DISCOS
Ryoji Ikeda
Test Pattern
· 07 Out 2008 · 09:22 ·
Ryoji Ikeda
Test Pattern
2008
Raster-Noton


Sítios oficiais:
- Ryoji Ikeda
- Raster-Noton
Ryoji Ikeda
Test Pattern
2008
Raster-Noton


Sítios oficiais:
- Ryoji Ikeda
- Raster-Noton
Um erro sem Ryoji Ikeda seria uma vida desperdiçada.
Friedrich Nietzsche disse que sem música a vida seria um erro. Fosse necessário repensar essa afirmação à sombra do nome e trabalho de Ryoji Ikeda, e surgiriam certamente mais perguntas do que respostas: que esperança de vida tem a música fundada no erro? Pode residir no erro a vitalidade da música? O erro é obrigatoriamente terminal ou pode, em vez disso, ser o meio para alcançar um fim? Test Pattern, segundo disco inserido no projecto Datamatics, pode até ser a forma mais extensiva e intricada que o provocador esteta japonês encontrou para indicar que o sistema binário, enquanto raiz de toda a criação digital, enfrenta severo esgotamento assim que consome as suas possibilidades. O mesmo esgotamento é constatável no alinhamento de todas combinações possíveis de “0” e “1” nos quatro dígitos incluídos em cada uma das 16 faixas de Test Pattern. Mergulhando mais fundo no disco, percebe-se que Ikeda, submetendo sons puros a todo o tipo de manipulações (oscilações de frequência, tom e posição no esquema estéreo), solicita o erro digital como recurso evasivo para a estagnação do sistema binário.
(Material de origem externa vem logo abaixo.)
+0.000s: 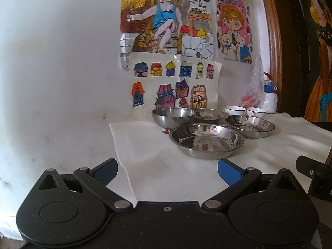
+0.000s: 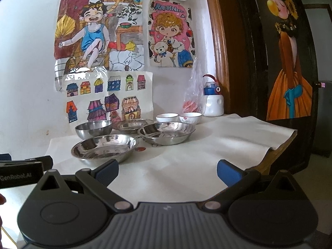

Test Pattern revela-se tão elaborado e efervescente nessa exaltação do erro que, no fim, os ouvidos encontram-se tão educados quanto doridos por efeito do convívio prolongado com este mind fuck digital.

É sabido que durante década e meia Ryoji Ikeda foi acumulando reputação por ser incansável e ousado nas soluções que descobria para o som. Recentemente, a sua peça audiovisual Datamatics (que é também nome global do projecto) exibia num ecrã aquilo que parecia ser a ruína gradual de um processador electrónico, enquanto servia nas colunas um festim de blips e detritos em cadência praticamente impossível de ser processada pelo raciocínio humano (o alvo a abater de Ikeda). Na sua última fase, Datamatics usufruía da envolvência e hipnose acumuladas para tornar o ouvinte mais receptivo à dimensão quase galáctica da electrónica de génese errónea, contudo paradoxalmente equilibrada numa matemática que aproveita plenamente a capacidade esponjosa dos ouvidos (desafiando até os seus limites). Test Pattern não se encontra assim tão distante do conteúdo sonoro dessa exibição, recusando, em conformidade, a obrigação de produzir “música”, voltando, mesmo assim, a apostar nos excessos digitais como coordenadas para as suas dimensões sempre mais preenchidas do que realmente parecem. São às dezenas os sons microscópicos que Test Pattern debita por segundo.

O abalo e grau de exigência de Test Pattern chega a ser ilegal, ostensivamente ilegal (o disco traz colado um aviso que indica o perigo da última faixa para algumas colunas e aparelhos auditivos), mas os sobreviventes voltam à terra mais aptos para futuros desafios. Sem abandonar um estado de hiperconsciência em relação aos seus métodos (o que se traduz sempre em alguma repetição), Ryoji Ikeda permanece, todavia, num plano de experimentação e desafio que é caracteristicamente seu. Prova (uma vez mais) que o erro pode ser rendido num contexto estritamente rigoroso. Até porque um erro sem Ryoji Ikeda seria uma vida desperdiçada.